● **DIRECTIONS FOR THIS TASK**
Nothing past the line containing "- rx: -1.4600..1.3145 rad" belongs in the output. Copy exactly every line of the data below from the first up to and including it.

START EXERCISE DATA

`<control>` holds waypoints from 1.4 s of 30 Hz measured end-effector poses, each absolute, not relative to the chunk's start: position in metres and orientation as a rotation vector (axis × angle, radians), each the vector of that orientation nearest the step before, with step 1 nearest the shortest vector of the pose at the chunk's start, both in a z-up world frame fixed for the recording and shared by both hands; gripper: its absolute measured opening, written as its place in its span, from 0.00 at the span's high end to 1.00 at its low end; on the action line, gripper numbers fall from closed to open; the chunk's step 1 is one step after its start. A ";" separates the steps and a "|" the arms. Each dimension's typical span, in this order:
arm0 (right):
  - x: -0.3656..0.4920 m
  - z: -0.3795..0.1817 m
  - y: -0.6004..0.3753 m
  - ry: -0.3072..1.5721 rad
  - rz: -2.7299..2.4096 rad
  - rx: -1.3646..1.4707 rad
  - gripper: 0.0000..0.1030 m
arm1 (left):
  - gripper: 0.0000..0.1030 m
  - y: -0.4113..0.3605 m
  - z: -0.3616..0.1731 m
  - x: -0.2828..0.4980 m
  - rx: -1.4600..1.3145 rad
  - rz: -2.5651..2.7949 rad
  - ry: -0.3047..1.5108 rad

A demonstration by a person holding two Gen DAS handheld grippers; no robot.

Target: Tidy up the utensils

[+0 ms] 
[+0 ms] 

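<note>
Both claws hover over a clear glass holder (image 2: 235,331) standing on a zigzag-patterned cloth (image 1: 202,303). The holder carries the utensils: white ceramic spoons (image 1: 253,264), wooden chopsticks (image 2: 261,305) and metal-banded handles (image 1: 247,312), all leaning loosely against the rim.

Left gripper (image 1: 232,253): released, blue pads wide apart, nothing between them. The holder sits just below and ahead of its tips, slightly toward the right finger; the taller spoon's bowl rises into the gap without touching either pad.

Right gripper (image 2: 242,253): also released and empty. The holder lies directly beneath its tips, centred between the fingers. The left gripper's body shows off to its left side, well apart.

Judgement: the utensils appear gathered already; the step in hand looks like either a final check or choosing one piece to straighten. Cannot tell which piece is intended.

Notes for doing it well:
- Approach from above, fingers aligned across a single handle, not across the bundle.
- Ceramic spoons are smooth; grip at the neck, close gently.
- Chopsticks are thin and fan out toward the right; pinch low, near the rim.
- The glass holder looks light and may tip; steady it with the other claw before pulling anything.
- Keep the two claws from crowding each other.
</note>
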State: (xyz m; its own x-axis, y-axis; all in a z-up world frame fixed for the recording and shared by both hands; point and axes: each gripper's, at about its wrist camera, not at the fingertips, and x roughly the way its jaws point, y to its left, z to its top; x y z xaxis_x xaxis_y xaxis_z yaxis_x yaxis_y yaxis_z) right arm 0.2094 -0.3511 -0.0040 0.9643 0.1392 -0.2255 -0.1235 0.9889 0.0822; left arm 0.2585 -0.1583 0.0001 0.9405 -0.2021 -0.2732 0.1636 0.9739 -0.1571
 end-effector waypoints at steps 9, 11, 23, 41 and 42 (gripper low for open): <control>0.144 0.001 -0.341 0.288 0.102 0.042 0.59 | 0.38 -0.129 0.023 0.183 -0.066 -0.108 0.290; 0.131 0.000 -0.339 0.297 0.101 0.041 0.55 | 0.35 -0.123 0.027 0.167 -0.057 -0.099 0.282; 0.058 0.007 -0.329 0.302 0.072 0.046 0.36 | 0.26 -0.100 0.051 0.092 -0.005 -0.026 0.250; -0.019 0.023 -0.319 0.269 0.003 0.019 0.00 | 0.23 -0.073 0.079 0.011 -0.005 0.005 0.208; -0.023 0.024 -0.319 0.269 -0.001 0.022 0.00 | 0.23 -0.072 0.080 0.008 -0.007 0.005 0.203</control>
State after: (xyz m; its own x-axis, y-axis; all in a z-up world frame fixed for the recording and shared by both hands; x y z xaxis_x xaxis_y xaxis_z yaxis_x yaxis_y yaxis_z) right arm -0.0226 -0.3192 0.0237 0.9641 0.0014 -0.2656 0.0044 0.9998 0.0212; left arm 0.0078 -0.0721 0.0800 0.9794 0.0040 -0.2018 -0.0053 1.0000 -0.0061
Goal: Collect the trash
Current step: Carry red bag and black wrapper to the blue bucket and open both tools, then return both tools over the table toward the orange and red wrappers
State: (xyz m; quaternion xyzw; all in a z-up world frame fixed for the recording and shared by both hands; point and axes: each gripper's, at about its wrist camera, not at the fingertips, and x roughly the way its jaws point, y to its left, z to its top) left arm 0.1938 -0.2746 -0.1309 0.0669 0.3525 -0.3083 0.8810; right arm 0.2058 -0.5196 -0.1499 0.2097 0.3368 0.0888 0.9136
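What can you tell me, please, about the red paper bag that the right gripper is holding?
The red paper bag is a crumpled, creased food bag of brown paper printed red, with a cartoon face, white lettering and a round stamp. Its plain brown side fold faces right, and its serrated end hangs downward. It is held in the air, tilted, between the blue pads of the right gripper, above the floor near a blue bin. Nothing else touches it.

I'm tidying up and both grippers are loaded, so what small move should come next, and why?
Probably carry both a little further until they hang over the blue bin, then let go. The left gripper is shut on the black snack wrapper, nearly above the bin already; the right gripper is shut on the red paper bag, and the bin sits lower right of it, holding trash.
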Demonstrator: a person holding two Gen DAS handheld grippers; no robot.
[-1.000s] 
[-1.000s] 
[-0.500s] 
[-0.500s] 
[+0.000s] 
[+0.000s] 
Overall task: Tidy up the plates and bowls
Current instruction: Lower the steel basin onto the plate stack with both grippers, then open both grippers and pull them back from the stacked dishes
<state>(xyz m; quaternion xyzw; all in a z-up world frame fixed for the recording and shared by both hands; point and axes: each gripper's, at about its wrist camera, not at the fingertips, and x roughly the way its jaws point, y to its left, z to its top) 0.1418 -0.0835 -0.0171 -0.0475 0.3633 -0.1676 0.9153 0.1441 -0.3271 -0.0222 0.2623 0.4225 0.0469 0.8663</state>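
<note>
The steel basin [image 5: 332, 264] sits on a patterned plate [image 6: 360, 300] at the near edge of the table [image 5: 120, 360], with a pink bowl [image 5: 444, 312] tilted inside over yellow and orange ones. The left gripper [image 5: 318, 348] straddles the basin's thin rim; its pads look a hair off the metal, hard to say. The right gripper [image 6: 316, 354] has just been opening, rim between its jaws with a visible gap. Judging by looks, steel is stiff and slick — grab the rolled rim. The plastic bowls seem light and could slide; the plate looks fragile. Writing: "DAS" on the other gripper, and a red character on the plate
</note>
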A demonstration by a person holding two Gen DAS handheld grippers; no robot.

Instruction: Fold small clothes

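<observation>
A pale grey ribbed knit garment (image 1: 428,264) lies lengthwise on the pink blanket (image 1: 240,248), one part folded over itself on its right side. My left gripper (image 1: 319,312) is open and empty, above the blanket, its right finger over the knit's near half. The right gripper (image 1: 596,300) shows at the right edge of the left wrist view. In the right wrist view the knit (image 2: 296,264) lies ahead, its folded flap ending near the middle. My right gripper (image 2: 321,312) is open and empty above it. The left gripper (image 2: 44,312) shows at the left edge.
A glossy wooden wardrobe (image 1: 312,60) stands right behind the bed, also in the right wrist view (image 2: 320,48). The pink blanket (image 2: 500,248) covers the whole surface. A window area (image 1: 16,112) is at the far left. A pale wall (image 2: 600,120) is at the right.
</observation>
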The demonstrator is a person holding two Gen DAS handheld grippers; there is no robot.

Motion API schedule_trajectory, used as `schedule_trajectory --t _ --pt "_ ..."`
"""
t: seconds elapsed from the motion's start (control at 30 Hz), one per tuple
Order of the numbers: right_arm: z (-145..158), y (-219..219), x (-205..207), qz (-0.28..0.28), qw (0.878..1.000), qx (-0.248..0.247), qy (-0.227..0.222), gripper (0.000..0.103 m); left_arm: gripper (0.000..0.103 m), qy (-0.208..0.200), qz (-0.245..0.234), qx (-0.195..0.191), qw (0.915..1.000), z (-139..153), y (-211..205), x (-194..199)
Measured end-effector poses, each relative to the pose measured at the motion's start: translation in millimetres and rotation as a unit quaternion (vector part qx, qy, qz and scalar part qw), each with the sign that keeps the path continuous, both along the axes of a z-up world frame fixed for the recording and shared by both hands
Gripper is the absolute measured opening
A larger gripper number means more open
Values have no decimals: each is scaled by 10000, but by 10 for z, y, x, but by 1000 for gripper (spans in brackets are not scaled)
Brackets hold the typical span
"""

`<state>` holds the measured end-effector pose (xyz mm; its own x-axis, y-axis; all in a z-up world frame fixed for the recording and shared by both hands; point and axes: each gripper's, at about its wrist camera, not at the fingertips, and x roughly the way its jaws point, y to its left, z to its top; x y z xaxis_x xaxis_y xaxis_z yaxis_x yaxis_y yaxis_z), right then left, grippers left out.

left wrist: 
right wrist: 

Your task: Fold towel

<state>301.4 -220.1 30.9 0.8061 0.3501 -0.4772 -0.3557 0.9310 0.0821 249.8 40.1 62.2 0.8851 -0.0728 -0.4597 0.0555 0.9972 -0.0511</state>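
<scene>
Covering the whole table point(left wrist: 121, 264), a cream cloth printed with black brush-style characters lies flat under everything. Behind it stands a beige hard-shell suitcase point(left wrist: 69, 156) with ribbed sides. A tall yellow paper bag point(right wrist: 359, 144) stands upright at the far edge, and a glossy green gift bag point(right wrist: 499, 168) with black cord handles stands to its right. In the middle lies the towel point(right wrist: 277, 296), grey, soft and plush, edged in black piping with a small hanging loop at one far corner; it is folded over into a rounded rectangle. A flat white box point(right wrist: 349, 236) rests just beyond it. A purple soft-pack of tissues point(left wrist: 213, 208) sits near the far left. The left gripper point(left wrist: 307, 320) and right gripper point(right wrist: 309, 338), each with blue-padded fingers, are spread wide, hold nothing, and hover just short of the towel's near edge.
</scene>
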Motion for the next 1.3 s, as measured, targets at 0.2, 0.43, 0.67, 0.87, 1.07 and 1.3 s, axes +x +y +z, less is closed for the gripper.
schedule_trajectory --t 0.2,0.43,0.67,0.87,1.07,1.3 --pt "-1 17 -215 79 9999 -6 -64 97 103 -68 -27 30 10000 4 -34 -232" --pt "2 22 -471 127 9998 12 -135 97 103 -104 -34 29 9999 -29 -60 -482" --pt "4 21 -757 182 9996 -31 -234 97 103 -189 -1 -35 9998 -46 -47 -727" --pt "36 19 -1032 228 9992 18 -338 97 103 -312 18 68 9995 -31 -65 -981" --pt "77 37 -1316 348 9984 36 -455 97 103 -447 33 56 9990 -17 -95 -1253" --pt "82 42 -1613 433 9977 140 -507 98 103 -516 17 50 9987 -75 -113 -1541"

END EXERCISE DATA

● **RESPONSE TO THIS EXERCISE**
`<control>` holds waypoints from 1.4 s of 30 Hz measured end-effector poses, each absolute, not relative to the chunk's start: position in metres and orientation as a rotation vector (axis × angle, radians), each the vector of that orientation nearest the step before, with step 1 nearest the shortest vector of the pose at the chunk's start, both in a z-up world frame fixed for the recording and shared by both hands; gripper: its absolute measured opening, written as its place in its span, from 0.00 at the span's high end to 1.00 at its low end; on the action line, gripper numbers fall from closed to open; the chunk's step 1 is one step after its start. A ";" separates the steps and a "|" the arms. Each dimension's typical span, in this order:
arm0 (right):
  - x: -0.3656..0.4920 m
  - z: -0.3795..0.1817 m
  - y: -0.6004..0.3753 m
  - ry: -0.3072..1.5721 rad
  - rz: -2.7299..2.4096 rad
  - rx: -1.3646..1.4707 rad
  - gripper: 0.0000..0.1030 m
arm1 (left):
  - gripper: 0.0000..0.1030 m
  - y: -0.4113..0.3605 m
  - z: -0.3616..0.1731 m
  - x: -0.2828..0.4980 m
  - rx: -1.4600..1.3145 rad

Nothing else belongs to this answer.